In one embodiment of the invention, at least one of the wires has a lower resistance than the others. This design is particularly adapted for fluorescent lamps used in rapid start systems. In the braided coil described by Warnke, all the wires are of uniform diameter and resistance. This seriously restricts the application of this design to fluorescent lamps used in rapid start systems because the resistance cannot be adjusted to heat the coil properly at the low cathode voltage available in rapid start systems and at the same time use wire sizes that yield optimum lamp performance. It has now been discovered that the resistance characteristics of the braid can be regulated by using at least one wire with a lower resistance. This lower resistance wire can be either of a different material or of the same material in a heavier gauge. It will serve as the primary current carrying member. Then the remaining wires can be sized optimally to meet the discharge conditions.

A second embodiment of the invention is particularly adaptable to fluorescent lamps used in instant start systems. This design consists of a braid formed from a multiplicity of identical wires with a higher resistance wire than those used in the braid wound around the periphery of the braid. This wire can be of the same material in a finer gauge or of a different material. During lamp starting this wire overlay, being of higher resistance than the braid substructure, heats very quickly from the action of the arc discharge, causing the cathode to make the transition from glow to are in a shorter time than would be permitted by coils of other designs. Such a coil has greater resistance to the effects of ion bombardment during starting, simply because it shortens the damaging glow period when the cathode is being subjected to ion bombardment because it has not reached thermionic emission temperature.

For the purpose of illustration, the invention is shown in the accompanying drawing in which:

FIG. 1 is a side view partially in section of a fluorescent lamp incorporating a cathode structure according to FIG. 2;

FIG. 2 is an enlarged vertical section of the cathode structure of FIG. 1 with a filament illustrating one embodiment of the invention;

FIG. 3 is an enlarged view of the filament of FIGS. 1 and 2; and

FIG. 4 is a similar enlarged view of another form of filament.

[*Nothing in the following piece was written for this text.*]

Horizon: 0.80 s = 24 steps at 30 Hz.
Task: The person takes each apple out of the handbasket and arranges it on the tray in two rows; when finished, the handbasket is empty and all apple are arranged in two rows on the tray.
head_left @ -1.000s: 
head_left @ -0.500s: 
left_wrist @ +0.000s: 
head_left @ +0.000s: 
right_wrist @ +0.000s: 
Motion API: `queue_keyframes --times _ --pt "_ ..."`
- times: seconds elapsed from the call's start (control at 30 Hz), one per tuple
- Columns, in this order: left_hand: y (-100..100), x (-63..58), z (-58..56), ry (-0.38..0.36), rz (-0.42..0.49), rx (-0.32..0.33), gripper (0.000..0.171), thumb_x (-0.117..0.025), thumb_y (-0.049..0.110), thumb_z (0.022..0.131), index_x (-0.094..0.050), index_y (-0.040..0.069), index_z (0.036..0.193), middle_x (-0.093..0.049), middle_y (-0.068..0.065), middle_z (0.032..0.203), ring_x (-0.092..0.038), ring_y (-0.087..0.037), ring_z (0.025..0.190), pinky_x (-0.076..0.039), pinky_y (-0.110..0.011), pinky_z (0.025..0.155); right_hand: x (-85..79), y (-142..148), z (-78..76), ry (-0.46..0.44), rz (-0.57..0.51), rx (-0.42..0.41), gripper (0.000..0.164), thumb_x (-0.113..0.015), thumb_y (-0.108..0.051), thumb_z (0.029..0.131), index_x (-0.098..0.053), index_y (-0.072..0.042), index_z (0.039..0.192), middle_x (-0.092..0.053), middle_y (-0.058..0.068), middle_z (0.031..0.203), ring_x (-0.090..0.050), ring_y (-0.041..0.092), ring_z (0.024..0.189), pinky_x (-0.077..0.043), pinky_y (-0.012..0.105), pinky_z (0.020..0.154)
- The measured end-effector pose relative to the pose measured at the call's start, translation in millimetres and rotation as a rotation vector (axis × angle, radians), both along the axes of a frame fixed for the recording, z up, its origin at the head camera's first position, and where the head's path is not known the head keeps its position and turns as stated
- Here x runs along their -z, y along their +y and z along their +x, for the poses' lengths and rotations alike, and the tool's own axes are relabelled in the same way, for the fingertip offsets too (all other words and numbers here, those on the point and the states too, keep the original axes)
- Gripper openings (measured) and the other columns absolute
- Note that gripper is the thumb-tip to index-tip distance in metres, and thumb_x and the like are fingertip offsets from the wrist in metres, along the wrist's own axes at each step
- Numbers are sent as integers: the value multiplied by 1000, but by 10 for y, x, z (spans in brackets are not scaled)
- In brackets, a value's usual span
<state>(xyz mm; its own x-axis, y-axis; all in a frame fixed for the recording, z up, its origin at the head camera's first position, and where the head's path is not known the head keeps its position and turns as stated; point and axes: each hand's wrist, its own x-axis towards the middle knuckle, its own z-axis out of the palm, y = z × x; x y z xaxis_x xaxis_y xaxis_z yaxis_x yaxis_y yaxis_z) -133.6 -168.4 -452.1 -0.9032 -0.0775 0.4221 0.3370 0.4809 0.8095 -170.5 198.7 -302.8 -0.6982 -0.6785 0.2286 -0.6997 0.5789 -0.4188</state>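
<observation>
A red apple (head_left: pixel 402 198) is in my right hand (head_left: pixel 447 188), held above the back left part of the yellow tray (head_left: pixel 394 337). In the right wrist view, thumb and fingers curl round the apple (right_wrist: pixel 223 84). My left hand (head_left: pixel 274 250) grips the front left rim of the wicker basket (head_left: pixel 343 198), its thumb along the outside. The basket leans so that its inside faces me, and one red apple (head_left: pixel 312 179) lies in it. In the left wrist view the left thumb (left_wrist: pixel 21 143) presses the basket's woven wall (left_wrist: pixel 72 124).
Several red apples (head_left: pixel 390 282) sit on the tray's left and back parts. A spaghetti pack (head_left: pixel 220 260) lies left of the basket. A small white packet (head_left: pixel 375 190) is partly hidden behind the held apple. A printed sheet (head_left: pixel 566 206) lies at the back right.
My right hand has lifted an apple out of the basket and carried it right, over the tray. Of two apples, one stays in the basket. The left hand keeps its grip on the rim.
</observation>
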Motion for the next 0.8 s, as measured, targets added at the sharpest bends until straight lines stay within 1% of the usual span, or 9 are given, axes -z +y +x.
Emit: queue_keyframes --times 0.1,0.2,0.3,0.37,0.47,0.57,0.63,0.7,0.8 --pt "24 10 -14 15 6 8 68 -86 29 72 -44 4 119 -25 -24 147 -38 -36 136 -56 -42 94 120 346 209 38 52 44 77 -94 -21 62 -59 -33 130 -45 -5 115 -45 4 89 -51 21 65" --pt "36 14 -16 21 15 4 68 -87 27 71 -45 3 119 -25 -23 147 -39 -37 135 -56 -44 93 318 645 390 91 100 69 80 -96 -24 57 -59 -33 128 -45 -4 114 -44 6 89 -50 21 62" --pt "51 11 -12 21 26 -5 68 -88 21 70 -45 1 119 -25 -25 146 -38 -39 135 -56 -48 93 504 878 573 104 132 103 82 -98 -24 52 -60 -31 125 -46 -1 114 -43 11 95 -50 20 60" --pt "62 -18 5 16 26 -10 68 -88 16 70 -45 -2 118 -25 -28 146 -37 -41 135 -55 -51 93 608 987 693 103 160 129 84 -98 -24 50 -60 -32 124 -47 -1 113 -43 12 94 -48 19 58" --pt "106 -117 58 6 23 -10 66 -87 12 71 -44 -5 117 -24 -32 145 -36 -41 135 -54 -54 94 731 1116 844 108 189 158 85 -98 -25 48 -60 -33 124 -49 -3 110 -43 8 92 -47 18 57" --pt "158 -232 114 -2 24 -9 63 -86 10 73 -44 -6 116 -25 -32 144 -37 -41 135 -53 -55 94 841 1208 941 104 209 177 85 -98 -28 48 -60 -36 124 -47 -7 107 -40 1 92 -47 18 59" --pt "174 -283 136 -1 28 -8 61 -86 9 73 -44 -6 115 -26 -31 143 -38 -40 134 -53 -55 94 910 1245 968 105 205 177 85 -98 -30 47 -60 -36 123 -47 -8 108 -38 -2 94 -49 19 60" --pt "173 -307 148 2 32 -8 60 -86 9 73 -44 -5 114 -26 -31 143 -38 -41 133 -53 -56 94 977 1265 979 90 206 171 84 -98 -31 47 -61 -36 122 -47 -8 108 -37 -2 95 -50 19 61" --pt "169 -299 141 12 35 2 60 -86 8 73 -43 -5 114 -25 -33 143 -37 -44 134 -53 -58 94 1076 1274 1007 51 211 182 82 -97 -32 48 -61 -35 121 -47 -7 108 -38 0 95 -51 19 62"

The fluorescent lamp shown in FIGS. 1 and 2 comprises a glass envelope 1 having a phosphor coating 2 on its inner surface. The lamp is sealed at each end with a stern press 3 and provided with a base 4 carrying insulated terminals 6. Lead wires 8 connected to the terminals 6 support the filament 9.

According to the form of the invention shown in FIGS. 1 to 3 the filament 9 comprises a plurality of relatively small braided wires 11, over which is wound a relatively heavy wire 12. For example, a filament has been made consisting of 8 strands of 8 mg. tungsten wire braided around a 40-mil molybdenum mandrel with 178 wire cross-overs per inch. Over this a single strand of 4 mg. tungsten wire 12 at 50 turns per inch has been wound. The molybdenum mandrel is dissolved from within the braid in a known manner and the braid is cut to desired length, coated and welded at its ends to the lead wires 8.

In both this and the following form the braided filament may be coiled in various known forms other than the straight form shown prior to removal of the mandrel.

In FIG. 4 a braid of relatively fine wires 14 and one or more strands 16 of relatively larger wires are braided together, with the larger strand 16 interwoven with the smaller. For example, a braid has been made consisting of 7 strands of 4.15 mg. tungsten wire and one strand of 50.21 mg. tungsten wire braided around a 20-mil molybdenum mandrel with 178 wire cross-overs per inch. The resistance characteristics of the coil can be controlled and adjusted by the choice of wire size for the large braid wire. Wires have been used as large as 141 mg. and 5.85 times the diameter of the other braid wires.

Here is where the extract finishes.